The news conference in a building just off Lake St. Clair featured Whitmer, who was flanked by Macomb County Executive Mark Hackel; Macomb County Public Works Commissioner Candice Miller; State Sen. Mike McDonald, R-Macomb Township, and State Rep. Kevin Hertel, D-St. Clair Shores.

Miller said the need for this federal money and the bipartisan agreement was "as close to unanimous I think as you could possibly get in today's environment," said Miller, a Republican and former congresswoman.

"How great for all of us whether you're in Macomb County or Oakland County or Muskegon or wherever you are, these are the kinds of things that I think people want to see," she said. "Because when you talk about underground infrastructure..., I think it really speaks to the kinds of programs that the federal government wanted the state legislatures to spend these dollars on."

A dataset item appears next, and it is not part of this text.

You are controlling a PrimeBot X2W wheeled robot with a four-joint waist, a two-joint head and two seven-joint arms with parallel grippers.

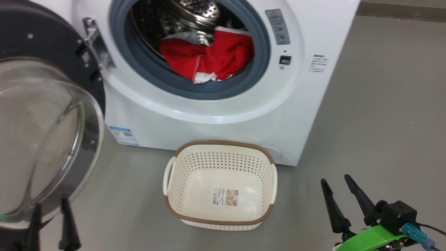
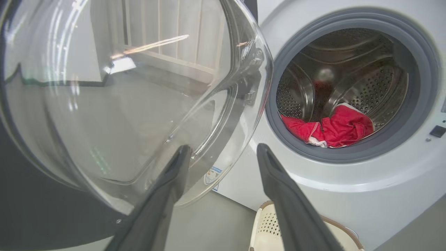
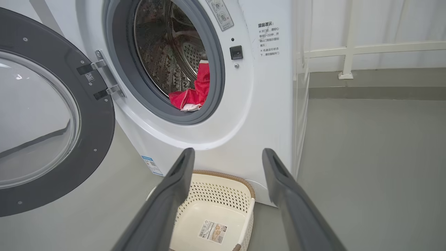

Part of the $4.8 billion would be used for these projects:

  • Using existing infrastructure to allow for the “storage” of combined sanitary sewage and storm water flow inside the 11-foot-diameter pipe that serves the city of Eastpointe and most of St. Clair Shores. It's expected to reduce combined sewage discharges 30% at the Chapaton Pump Station in St. Clair Shores to Lake St. Clair.
  • An in-system wastewater storage project inside the existing underground infrastructure near the Martin Retention Basin, which handles combined sewer flow from the city of Roseville, that will reduce combined sewer overflows by 20%.
  • Construction of a new pump station at Nine Mile Road at Jefferson Avenue — the first new pump since 1968 — to increase sewer capacity and protect basements from flooding.
  • Ongoing rehabilitation of the Macomb Interceptor sewer along 15 Mile Road. The giant pipe carries the sewage of nearly 600,000 residents and businesses in Macomb County.

Hackel said the $72 million boost his county needs, even though there's many more millions of dollars needed.

Macomb County Executive Mark Hackel, left, and Macomb County Public Works Commissioner Candice Miller share a laugh together during a press conference announcing the details of the Building Michigan Together plan, Monday, March 28, 2022 in St. Clair Shores.

"Is it going to help us with some of the things that we need to deal with right now that we are concerned about so we don't have another sink hole? Absolutely," he said. "I think what we're looking at from our public works is to make sure that we don't have to use many sewer discharges as we have seen in the past."

Hertel said his priority is protecting drinking water and improving the county's infrastructure.

"We are all working together to protect this body of water (Lake St. Clair)," Hertel said. "We are making sure we are putting our money forward to address decades long issues across this county."

McDonald said he felt Macomb County wasn't getting its "fair share" until these dollars rolled in for these needed projects.

"This funding is a game changer for Macomb County," he said.